Clinicians were interviewed further to inform development and refinement of the health state content, while ensuring that the descriptions were clear and accurate representations of typical patient experiences with XLRP. Interviews focused on eliciting descriptions of various levels of impairment in visual acuity and visual field, as well as descriptions of other visual symptoms (e.g., night blindness), impact on activities, and impact on quality of life. Clinicians considered night blindness to be an important feature of XLRP, and they provided descriptions of four levels of night blindness for use in the health states. Areas of impact described by clinicians included self-care, daily activities, emotions, and driving. Clinicians were asked to describe these topics in terms that would be comprehensible for general population respondents and would clearly distinguish between levels of impairment.

According to clinicians, the emotional impact of XLRP varies more by individual than by severity of impairment. They said most patients experience concerns about the future, but the level of concern or anxiety is typically related to the patient’s personality more than their severity of visual impairment. Therefore, a single general statement about emotional impact was used in all health states to highlight potential concern for the future and impact on emotions, without providing specific assumptions about emotional status.

Clinicians reported that most patients with XLRP do not drive, but some patients with mild-to-moderate impairment drive during the day. Legal requirements for driving vary geographically, and a statement was included in the health states to acknowledge that driving would not be legally permitted in some locations.

A brief description of XLRP was developed for a background information page to be presented to respondents prior to the health states. This description was based on guidelines from relevant associations [30–32] and input from clinicians. The background information page also provided brief non-technical definitions of visual acuity (“how clear and sharp objects appear”) and visual field (“how wide of an area your eye can see”) to ensure that participants understood the key concepts and terminology included in the health states. All materials omitted the condition’s name to avoid potential biasing that may be associated with labeling [34]. Instead, XLRP was introduced as a “rare genetic eye disease that causes blindness over time.” The final versions of the background information page and health state vignettes are presented in Online Resource 2 and Online Resource 3, respectively. All clinicians approved these documents prior to their use in the utility elicitation study.

Images for health states

Two images were included in each health state to illustrate the level of visual impairment described in the text, one image of a street scene to highlight visual field and one image with faces to highlight visual acuity. A professional photographer was hired to take photographs using a wide-angle lens to best simulate the full visual field for a person with normal vision (see images in Fig. 1). In the utility elicitation interviews, the full images were presented to provide an indication of normal vision.
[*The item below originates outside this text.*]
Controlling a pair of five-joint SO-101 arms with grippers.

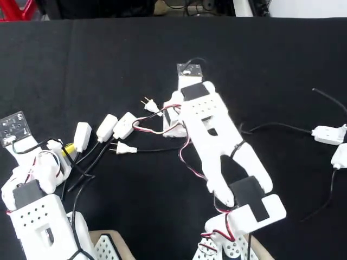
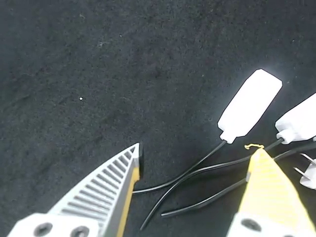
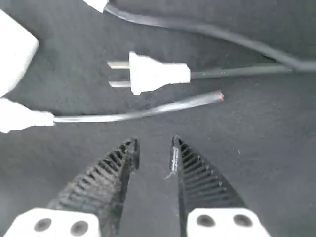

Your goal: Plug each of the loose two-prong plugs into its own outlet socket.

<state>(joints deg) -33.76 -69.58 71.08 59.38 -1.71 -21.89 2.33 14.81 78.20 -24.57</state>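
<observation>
— Table [image 1: 271, 59] first: what covers it?
— Black cloth. Two white arms stand at its near edge: the right arm [image 1: 217, 130] extends toward the middle, and the left arm [image 1: 32, 211] sits folded at the near left corner.
— Grippers?
— The left gripper [image 2: 195, 165] is spread wide, nothing between its fingers, above black cords [image 2: 197, 169] near one socket [image 2: 249, 106]. The right gripper [image 3: 154, 148] has its fingers parted by a narrow gap, also empty, tips just short of a plug [image 3: 158, 74].
— And the task's pieces?
— Three white sockets [image 1: 107, 128] lie side by side left of centre; two more sockets [image 1: 328, 134] lie by the right edge. Two loose plugs [image 1: 123, 148] rest on the cloth, one just beside the row, the other plug [image 1: 150, 104] beside the right arm, neither in a socket.
</observation>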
Fig. 1 — Examples of Images Used in Health States. ^a Images of normal vision without impairment were shown to the participants with the background information page to provide context for the health states representing visual impairment

For each health state, the images were altered to represent the specific levels of impairment in visual field and visual acuity. To simulate levels of visual field impairment, images were altered by restricting the diameter of the image around a central point. The diameter used for each level of visual field impairment was based on the upper limit of the visual field range as presented in Online Resource 1, except for the “blind” health state, which was represented with a black box. Sight-Sim was used to simulate levels of visual acuity loss using the LogMar values presented in Online Resource 1. Sight-Sim is a Java-based program that can simulate visual impairment based on visual acuity. Gaussian blur was applied to the photographs in Adobe Photoshop to match the Sight-Sim simulation. The clinicians approved the final images in all health states.

Patient and caregiver validation of health states

Interviews were conducted with three men with XLRP and a carer (wife) of one of these patients. Each patient and caregiver was asked to review and comment on the background description of XLRP, the health state most closely matching their current condition, and any health states corresponding to their previous experiences with XLRP. All three patients and the carer agreed that the health state content was accurate with regard to visual field and visual acuity impairment. Patients agreed with clinicians that the emotional impact of XLRP varies widely, but concern for the future was common.
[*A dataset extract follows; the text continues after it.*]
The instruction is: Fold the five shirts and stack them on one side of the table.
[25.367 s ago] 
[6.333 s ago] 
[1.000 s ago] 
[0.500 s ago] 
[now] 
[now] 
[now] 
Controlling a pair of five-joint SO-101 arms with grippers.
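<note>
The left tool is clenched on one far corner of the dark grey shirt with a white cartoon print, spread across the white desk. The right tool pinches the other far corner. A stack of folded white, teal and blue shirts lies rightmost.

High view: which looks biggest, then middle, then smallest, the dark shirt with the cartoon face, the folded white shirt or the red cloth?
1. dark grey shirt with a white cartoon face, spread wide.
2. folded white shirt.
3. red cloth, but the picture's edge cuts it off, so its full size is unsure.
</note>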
However, they also agreed that the text initially drafted using clinician input underestimated their functional abilities and levels of independence. For example, health state language drafted with clinicians included a statement for all health states with profound or greater impairment in visual acuity indicating that “you are unable to perform daily activities without assistance.” In contrast, patients and the caregiver reported that they are able to accomplish many daily activities independently such as making the bed, doing laundry, folding clothes, getting to familiar places with public transportation, and preparing some foods. Patients reported needing assistance with other activities such as finding items around the house, managing finances, shopping, and getting around unfamiliar places. Patient and caregiver feedback was reviewed with the clinicians. The clinicians recommended prioritizing the patient feedback and revising the health states to reflect patient experiences with daily activities more accurately. The revised health states were then reviewed by a patient and the caregiver, who both approved the revisions prior to the pilot study.

Pilot study

A pilot study was conducted in London, UK (N = 20 general population participants; mean age 52.8 years; 55.0% male). Participants completed the time trade-off (TTO) utility elicitation task and provided feedback on the health states and interview procedures. The pilot study began with 14 health states. Some participants had difficulty ranking the health states due to the volume of information. The number of health states was gradually reduced until participants could consistently complete the interviews more easily, resulting in a final set of 11 health states for the main valuation study. All participants reported that the health states and background information page were clear and comprehensible.

Minor revisions to health state wording were made after receiving feedback from pilot participants. For example, the term “profound” was revised to the more easily comprehensible “very severe.” The minor revisions to the health states were discussed with clinicians to ensure the final health states were accurate and reasonable.

Participants

The current study was conducted with general population respondents for consistency with HTA preferences for the general population perspective in utility elicitation [26]. Digital social media marketing (e.g., Facebook, Twitter, Google) was used to recruit participants. Interested participants responded to advertisements and were screened by telephone for eligibility. Participants were required to be over 18, a resident of the UK, able and willing to give informed consent, and able to complete the protocol requirements. Respondent sex, age, racial/ethnic background, and employment status were tracked during recruitment in an effort to recruit a sample reflective of the UK’s general population with regard to these variables. For the safety of interviewers and participants, all study personnel and participants were required to be vaccinated against COVID-19.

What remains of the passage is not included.